### INFORMATION PROVIDED ###

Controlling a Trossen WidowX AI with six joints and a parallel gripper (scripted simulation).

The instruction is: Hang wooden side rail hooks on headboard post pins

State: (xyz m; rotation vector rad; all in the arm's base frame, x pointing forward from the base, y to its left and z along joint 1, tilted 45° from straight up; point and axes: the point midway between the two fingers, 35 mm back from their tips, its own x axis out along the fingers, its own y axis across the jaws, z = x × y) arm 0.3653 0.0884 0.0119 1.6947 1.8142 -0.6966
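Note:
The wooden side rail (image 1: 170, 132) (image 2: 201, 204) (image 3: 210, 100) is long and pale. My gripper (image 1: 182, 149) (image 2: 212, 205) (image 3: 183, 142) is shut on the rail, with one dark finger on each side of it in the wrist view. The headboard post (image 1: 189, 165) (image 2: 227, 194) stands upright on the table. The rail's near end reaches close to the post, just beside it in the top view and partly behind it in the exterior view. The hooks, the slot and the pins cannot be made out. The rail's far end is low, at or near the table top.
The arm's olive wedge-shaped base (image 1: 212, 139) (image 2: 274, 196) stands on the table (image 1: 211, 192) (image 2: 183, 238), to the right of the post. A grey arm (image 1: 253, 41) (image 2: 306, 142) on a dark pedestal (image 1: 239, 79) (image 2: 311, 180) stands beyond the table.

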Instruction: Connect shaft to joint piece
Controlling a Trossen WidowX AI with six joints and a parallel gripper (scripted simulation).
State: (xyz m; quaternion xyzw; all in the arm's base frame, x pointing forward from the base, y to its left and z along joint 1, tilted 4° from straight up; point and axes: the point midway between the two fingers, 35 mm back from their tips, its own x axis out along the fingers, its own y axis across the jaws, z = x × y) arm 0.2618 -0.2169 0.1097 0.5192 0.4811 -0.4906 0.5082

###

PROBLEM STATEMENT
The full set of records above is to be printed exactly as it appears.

ANSWER BOX
Controlling a Trossen WidowX AI with six joints and a parallel gripper (scripted simulation).

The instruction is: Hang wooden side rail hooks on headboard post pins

State: (xyz m; rotation vector rad; all in the arm's base frame, x pointing forward from the base, y to its left and z along joint 1, tilted 45° from straight up; point and axes: the point midway between the two fingers, 35 mm back from their tips, its own x axis out along the fingers, its own y axis across the jaws, z = x × y) arm 0.3653 0.0884 0.0119 1.6947 1.8142 -0.6966
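Note:
The wooden side rail (image 1: 170, 132) (image 2: 201, 204) (image 3: 210, 100) is long and pale. My gripper (image 1: 182, 149) (image 2: 212, 205) (image 3: 183, 142) is shut on the rail, with one dark finger on each side of it in the wrist view. The headboard post (image 1: 189, 165) (image 2: 227, 194) stands upright on the table. The rail's near end reaches close to the post, just beside it in the top view and partly behind it in the exterior view. The hooks, the slot and the pins cannot be made out. The rail's far end is low, at or near the table top.
The arm's olive wedge-shaped base (image 1: 212, 139) (image 2: 274, 196) stands on the table (image 1: 211, 192) (image 2: 183, 238), to the right of the post. A grey arm (image 1: 253, 41) (image 2: 306, 142) on a dark pedestal (image 1: 239, 79) (image 2: 311, 180) stands beyond the table.
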
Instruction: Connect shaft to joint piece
Controlling a Trossen WidowX AI with six joints and a parallel gripper (scripted simulation).
State: (xyz m; quaternion xyzw; all in the arm's base frame, x pointing forward from the base, y to its left and z along joint 1, tilted 4° from straight up; point and axes: the point midway between the two fingers, 35 mm back from their tips, its own x axis out along the fingers, its own y axis across the jaws, z = x × y) arm 0.2618 -0.2169 0.1097 0.5192 0.4811 -0.4906 0.5082

The output above is the complete answer.